It’s especially hard to break into data science when companies typically require a Master’s degree and a minimum of 2–3 years of experience. That being said, there are a number of great resources that I came across that I want to share with you.

In this article, I’m going to give you three ways where you can get practical data science experience on your own.

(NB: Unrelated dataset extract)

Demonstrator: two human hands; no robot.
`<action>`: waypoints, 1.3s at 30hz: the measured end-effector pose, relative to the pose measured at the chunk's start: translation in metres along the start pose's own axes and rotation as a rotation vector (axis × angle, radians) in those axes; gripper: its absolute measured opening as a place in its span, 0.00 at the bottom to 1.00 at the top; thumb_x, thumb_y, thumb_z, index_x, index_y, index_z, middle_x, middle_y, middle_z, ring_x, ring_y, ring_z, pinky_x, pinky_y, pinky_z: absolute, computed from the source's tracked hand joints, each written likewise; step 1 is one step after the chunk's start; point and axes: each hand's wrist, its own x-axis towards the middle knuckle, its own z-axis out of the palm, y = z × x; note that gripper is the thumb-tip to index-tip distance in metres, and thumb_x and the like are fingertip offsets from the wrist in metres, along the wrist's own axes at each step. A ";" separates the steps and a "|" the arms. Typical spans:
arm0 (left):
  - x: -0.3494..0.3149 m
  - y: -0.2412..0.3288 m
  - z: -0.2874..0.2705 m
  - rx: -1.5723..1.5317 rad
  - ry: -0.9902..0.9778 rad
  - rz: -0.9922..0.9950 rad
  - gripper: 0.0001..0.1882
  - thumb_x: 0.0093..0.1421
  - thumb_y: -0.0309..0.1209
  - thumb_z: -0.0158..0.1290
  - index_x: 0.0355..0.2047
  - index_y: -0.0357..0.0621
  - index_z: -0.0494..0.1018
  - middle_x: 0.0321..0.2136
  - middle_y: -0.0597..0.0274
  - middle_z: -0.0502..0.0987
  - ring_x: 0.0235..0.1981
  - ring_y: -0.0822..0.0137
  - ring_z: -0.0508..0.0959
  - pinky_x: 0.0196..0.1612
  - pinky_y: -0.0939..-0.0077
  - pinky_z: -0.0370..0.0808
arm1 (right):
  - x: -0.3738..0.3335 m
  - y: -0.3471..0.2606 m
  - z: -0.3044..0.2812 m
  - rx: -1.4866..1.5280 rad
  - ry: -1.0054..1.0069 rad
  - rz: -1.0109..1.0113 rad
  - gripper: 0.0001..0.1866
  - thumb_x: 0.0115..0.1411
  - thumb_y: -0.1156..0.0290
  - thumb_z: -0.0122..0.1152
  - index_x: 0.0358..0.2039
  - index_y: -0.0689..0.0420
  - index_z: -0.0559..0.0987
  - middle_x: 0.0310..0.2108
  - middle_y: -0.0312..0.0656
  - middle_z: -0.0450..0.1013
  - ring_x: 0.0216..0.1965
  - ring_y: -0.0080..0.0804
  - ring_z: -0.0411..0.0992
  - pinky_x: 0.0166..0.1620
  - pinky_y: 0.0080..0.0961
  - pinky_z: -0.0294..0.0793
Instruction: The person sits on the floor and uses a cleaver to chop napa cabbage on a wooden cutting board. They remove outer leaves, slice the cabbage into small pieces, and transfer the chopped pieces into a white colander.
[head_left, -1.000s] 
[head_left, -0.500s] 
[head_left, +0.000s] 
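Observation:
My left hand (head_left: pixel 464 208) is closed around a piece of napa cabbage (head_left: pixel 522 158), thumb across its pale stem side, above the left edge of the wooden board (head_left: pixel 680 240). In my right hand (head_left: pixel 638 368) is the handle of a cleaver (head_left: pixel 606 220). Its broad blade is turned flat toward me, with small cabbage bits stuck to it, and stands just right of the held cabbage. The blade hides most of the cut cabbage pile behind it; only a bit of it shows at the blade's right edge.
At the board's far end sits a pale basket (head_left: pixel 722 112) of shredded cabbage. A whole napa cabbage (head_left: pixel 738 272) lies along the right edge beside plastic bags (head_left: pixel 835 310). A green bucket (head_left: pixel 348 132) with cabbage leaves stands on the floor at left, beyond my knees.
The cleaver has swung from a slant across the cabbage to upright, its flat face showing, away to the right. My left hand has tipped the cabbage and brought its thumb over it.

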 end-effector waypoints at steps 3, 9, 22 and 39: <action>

By completing these projects, you’ll develop a strong understanding of SQLPandas, and machine learning modeling.

  1. First, I’m going to provide you with real-life SQL case studies in which you’re given a business problem and are required to query databases to diagnose the problem and formulate a solution.
  2. Second, I’m going to provide you with dozens of practice problems for Pandas, a library in Python meant for data manipulation and analysis. This will help you develop the skills that are required for data wrangling and data cleaning.
  3. Lastly, I’m going to provide you with a variety of machine learning problems where you can develop a machine learning model to make predictions. By doing so, you’ll learn how to approach a machine learning problem, as well as the fundamental steps required to develop a machine learning model from start to finish.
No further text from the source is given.